Eu tenho uma amiga americana de minha geração, D.H., que viveu todas as loucuras dos anos 60 e 70: drogas, sexo, rock’n roll, excessos de todas as maneiras. Embora ainda use suas roupas de hippie, hoje é uma dona de casa em paz com a vida, bem casada há muitos anos, com filhos adultos. Consegue – como todos nós que vivemos este tempo ainda conseguimos – enxergar que o extraordinário reside no caminho das pessoas comuns.
Recentemente, D. estava em uma fila do supermercado com um carrinho cheio de compras, esperando que outra mulher colocasse também uma quantidade gigantesca de produtos na esteira rolante da caixa. Tudo parecia andar devagar aquele dia: a moça ia registrando os itens da cliente anterior sem pressa, e D., depois de colocar a famosa plaquinha “próximo cliente”, começou a esvaziar seu carrinho com toda a calma do mundo.
De repente, a mulher a sua frente se virou, irritadíssima:
- Esta moça não sabe trabalhar, veja como ela é lenta! Se eu fosse você, procurava uma outra fila: já estou aqui há um tempo enorme! Os donos deviam colocar sempre visível: “caixa em treinamento”!
E começou a reclamar em voz alta, para que todo o supermercado escutasse, do péssimo atendimento que estava recebendo.
- Já estou aqui há meia-hora! – gritava.
D. se deu conta que a mulher tinha razão, mas agora já tinha colocado grande parte de suas compras ali, e não valia a pena retirar tudo de novo. Como estava sem pressa, começou a fazer o que normalmente costuma: aproveitar o tempo de espera para rezar um pouco.
E foi aí que se deu conta de algo muito importante: mesmo em uma fila de supermercado, é possível conversar um pouco com Deus. D. me contou que começou a escutar algo como “ não faça como os outros, eles estão lutando contra o Tempo Divino. Continue aí, aproveite, examine o que está acontecendo ao seu redor, olhe para o rosto das outras pessoas, coisas que você quase já não faz mais”.
E assim ela fez. Começou a sentir uma imensa euforia – já não estava apenas em uma fila de supermercado, mas imersa em um mundo cheio de cores, gente que conversava, que comprava, que examinava os produtos, que discutia assuntos irrelevantes, enfim, tudo aquilo que todos os dias nós nos defrontamos, e não entendemos direito que faz parte da própria condição humana. Pela primeira vez estava consciente do lugar, embora já viesse ali há anos fazer suas compras. Notou coisas que nunca havia notado antes.
D. sentia-se cada vez mais eufórica. Finalmente, a mulher da frente pagou a conta blasfemando, e chegou sua vez. Preparou-se para uma longa espera, já que a pobre caixa em treinamento estava assustada com o comportamento da cliente anterior.

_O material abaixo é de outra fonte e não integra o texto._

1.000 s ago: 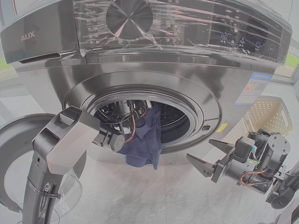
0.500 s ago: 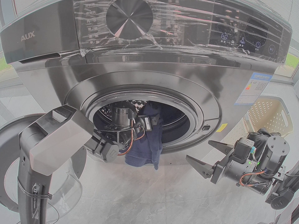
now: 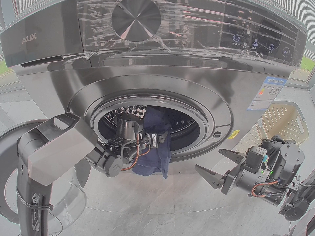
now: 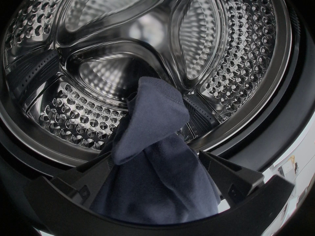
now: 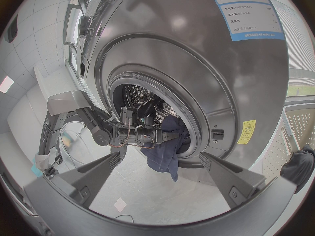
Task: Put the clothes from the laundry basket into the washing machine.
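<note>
A navy garment (image 3: pixel 154 149) hangs over the lower lip of the washing machine's round opening (image 3: pixel 210 128), part inside the drum (image 4: pixel 229 49) and part dangling outside. My left gripper (image 3: pixel 165 136) sits at the mouth of the opening, its fingers spread open on either side of the garment (image 4: pixel 157 174). The right gripper (image 3: pixel 208 159) hovers open and holding nothing, low and to the right of the machine. The beige laundry basket (image 3: pixel 288 118) stands beside the machine's right side with a dark piece of clothing (image 3: pixel 271 145) in it.
The washer's glass door (image 3: pixel 10 154) is swung open at the left, behind my left arm. Grey tiled floor (image 3: pixel 157 204) lies open in front of the machine. The control panel (image 3: pixel 183 20) is wrapped in plastic film.
My left arm has drawn back out of the drum, toward the lower left. The navy garment stays draped over the lip. The right arm has barely moved.
</note>
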Motion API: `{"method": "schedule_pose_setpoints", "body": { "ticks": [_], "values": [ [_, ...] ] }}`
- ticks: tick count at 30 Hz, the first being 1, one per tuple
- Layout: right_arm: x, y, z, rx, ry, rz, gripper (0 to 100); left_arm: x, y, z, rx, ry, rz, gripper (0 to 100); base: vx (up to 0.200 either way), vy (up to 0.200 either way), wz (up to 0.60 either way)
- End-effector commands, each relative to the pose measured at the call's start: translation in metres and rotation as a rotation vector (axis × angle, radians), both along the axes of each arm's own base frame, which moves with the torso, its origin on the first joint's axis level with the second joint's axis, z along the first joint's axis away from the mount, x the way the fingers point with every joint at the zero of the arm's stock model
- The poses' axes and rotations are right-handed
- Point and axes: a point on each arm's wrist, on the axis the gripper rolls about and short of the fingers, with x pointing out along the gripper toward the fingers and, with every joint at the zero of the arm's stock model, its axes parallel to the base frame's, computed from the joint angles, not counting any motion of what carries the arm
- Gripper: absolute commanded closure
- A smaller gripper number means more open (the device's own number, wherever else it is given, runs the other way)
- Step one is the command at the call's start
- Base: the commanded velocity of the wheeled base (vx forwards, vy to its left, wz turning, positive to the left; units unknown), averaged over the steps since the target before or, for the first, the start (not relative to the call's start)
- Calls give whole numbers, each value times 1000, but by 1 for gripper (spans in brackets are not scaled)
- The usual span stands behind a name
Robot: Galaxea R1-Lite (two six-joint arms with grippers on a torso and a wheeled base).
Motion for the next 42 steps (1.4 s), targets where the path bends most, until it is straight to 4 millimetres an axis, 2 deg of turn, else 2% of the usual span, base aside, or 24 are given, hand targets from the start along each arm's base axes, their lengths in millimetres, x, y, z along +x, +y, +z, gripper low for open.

Neste momento, aproximou-se o supervisor da loja:
- Está na hora do seu almoço – disse para a caixa. – Debbie irá substituí-la.
Apesar do escândalo, o supervisor não tinha visto nada. Aquilo estava acontecendo por causa do Tempo Divino, que também estabelece horas de almoço para todos. A moça se levantou, e a outra empregada, Debbie, tomou seu lugar. Em pouco menos de cinco minutos, D. já tinha pago e empacotado todas as suas compras. Na saída, cruzou com a cliente irritada.
- Você é uma mulher de sorte! – disse ela.
- Pode ser. Ou também pode ser que a senhora tenha escolhido um comportamento negativo, e tudo demorou mais. Entretanto, eu preferi não participar de sua impaciência, e me diverti. Sabe o que mais? Nunca tinha reparado direito em algo que faz parte da minha realidade. O meu tempo de espera foi também um tempo de encontro com aspectos de minha vida.